__Work item__
Whenever the word "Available" appears in a line of the listing, copy that line.

------------------------------------

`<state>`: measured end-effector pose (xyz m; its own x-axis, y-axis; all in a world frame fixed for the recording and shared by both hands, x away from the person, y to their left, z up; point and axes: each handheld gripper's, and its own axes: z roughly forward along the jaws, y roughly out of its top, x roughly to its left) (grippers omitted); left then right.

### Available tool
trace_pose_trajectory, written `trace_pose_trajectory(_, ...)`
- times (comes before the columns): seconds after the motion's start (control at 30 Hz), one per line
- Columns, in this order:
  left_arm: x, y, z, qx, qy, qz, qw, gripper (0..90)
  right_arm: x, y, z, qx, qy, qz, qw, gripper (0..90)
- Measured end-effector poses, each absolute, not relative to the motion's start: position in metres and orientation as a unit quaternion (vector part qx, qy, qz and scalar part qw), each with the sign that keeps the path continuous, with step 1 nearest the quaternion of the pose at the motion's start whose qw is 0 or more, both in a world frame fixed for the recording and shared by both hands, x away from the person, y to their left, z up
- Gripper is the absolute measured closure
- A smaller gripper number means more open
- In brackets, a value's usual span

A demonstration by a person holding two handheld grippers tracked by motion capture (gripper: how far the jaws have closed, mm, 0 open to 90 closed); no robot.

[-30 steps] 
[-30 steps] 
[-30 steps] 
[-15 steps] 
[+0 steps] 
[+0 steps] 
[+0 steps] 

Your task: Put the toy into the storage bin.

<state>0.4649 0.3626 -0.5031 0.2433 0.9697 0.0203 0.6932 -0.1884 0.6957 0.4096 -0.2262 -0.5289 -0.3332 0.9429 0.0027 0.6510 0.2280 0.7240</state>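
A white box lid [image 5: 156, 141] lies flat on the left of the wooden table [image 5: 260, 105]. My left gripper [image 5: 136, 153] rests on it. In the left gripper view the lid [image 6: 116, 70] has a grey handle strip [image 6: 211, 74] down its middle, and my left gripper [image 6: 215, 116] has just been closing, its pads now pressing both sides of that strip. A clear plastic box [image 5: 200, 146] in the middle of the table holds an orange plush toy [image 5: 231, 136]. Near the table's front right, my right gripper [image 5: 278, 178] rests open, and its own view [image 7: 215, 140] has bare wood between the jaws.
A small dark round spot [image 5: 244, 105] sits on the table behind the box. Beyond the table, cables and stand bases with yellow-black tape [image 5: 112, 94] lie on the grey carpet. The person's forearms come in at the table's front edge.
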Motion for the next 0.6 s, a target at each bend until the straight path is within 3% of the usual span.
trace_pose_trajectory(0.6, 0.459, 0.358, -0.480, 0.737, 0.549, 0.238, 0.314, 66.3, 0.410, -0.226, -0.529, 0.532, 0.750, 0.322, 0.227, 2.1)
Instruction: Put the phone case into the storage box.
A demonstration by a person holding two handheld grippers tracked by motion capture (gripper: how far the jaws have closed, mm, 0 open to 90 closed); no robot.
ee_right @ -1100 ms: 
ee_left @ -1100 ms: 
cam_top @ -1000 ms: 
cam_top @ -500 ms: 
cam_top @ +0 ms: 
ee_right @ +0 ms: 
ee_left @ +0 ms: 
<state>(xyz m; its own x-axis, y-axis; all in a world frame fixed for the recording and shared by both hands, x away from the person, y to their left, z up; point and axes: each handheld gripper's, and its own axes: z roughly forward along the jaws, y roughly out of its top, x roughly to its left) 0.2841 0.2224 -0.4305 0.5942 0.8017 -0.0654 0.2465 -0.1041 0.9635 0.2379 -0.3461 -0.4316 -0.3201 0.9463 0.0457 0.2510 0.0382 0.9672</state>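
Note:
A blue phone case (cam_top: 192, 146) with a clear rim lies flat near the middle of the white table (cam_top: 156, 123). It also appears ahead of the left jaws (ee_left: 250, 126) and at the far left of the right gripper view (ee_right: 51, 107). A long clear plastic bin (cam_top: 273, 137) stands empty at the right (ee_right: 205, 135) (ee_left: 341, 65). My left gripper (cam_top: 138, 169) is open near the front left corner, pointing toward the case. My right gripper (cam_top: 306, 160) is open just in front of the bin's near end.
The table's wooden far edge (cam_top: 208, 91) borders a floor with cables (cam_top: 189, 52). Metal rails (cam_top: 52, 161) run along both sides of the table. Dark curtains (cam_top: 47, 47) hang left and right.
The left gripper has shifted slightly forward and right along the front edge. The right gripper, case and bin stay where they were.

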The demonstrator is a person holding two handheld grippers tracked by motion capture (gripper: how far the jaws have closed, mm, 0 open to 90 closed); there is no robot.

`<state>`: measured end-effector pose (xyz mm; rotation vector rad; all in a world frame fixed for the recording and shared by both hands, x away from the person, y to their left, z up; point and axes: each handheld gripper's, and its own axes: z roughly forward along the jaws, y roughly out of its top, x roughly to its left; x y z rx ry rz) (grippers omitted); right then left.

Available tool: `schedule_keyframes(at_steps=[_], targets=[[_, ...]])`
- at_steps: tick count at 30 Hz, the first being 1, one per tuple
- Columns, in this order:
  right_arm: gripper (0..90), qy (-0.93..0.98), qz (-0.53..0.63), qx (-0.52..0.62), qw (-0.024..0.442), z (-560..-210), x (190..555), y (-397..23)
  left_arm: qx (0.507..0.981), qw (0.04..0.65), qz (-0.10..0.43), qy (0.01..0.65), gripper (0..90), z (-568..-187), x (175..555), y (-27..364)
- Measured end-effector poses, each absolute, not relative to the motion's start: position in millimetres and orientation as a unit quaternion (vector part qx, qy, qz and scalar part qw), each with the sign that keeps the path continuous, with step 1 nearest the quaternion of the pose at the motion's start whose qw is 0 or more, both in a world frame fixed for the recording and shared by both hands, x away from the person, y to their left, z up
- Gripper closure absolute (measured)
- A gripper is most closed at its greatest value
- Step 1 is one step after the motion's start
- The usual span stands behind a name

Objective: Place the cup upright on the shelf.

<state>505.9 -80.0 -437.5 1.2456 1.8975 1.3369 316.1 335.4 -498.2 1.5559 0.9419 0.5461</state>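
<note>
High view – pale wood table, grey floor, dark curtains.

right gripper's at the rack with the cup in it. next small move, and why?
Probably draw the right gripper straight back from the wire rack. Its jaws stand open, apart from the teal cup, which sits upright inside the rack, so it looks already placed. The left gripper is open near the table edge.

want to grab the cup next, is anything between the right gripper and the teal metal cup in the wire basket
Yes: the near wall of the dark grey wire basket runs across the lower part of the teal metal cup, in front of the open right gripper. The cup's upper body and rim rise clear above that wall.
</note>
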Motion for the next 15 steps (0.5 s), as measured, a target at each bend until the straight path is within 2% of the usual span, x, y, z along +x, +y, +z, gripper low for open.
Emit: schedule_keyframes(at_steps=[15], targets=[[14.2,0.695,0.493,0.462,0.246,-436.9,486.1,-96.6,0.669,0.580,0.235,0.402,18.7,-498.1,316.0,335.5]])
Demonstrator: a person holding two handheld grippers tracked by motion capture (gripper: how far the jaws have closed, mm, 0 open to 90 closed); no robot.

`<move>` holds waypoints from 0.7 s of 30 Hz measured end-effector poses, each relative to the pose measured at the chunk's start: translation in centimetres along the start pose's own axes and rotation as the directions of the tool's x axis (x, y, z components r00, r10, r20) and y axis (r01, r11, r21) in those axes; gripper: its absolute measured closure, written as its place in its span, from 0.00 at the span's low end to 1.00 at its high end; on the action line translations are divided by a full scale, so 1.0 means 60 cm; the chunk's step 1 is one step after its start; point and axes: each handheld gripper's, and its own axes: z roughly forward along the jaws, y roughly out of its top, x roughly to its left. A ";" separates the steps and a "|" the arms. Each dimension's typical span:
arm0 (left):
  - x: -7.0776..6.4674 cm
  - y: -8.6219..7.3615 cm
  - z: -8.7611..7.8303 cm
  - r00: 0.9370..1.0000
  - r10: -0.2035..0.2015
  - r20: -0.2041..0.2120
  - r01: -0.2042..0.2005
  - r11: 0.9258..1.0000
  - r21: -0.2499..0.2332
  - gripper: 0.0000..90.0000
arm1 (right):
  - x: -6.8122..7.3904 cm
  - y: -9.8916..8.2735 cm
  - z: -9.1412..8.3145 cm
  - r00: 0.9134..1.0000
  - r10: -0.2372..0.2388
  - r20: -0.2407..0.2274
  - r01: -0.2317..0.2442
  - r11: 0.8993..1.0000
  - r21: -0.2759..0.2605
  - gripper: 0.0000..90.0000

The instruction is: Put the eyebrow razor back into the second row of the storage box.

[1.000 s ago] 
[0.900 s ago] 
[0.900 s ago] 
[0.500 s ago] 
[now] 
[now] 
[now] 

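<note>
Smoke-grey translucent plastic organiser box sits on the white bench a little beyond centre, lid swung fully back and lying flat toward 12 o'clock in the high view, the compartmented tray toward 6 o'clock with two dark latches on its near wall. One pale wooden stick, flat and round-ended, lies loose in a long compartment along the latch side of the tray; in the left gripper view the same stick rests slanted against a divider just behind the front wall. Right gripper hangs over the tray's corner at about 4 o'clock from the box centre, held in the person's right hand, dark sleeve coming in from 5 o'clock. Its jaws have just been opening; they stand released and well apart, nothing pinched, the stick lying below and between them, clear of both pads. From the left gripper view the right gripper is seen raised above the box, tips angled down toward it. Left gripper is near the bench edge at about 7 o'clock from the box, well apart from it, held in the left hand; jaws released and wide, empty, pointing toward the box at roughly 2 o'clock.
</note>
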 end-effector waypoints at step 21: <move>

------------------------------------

__Result of this task__
### Available tool
Available tool: `schedule_keyframes(at_steps=[_], targets=[[_, ...]])`

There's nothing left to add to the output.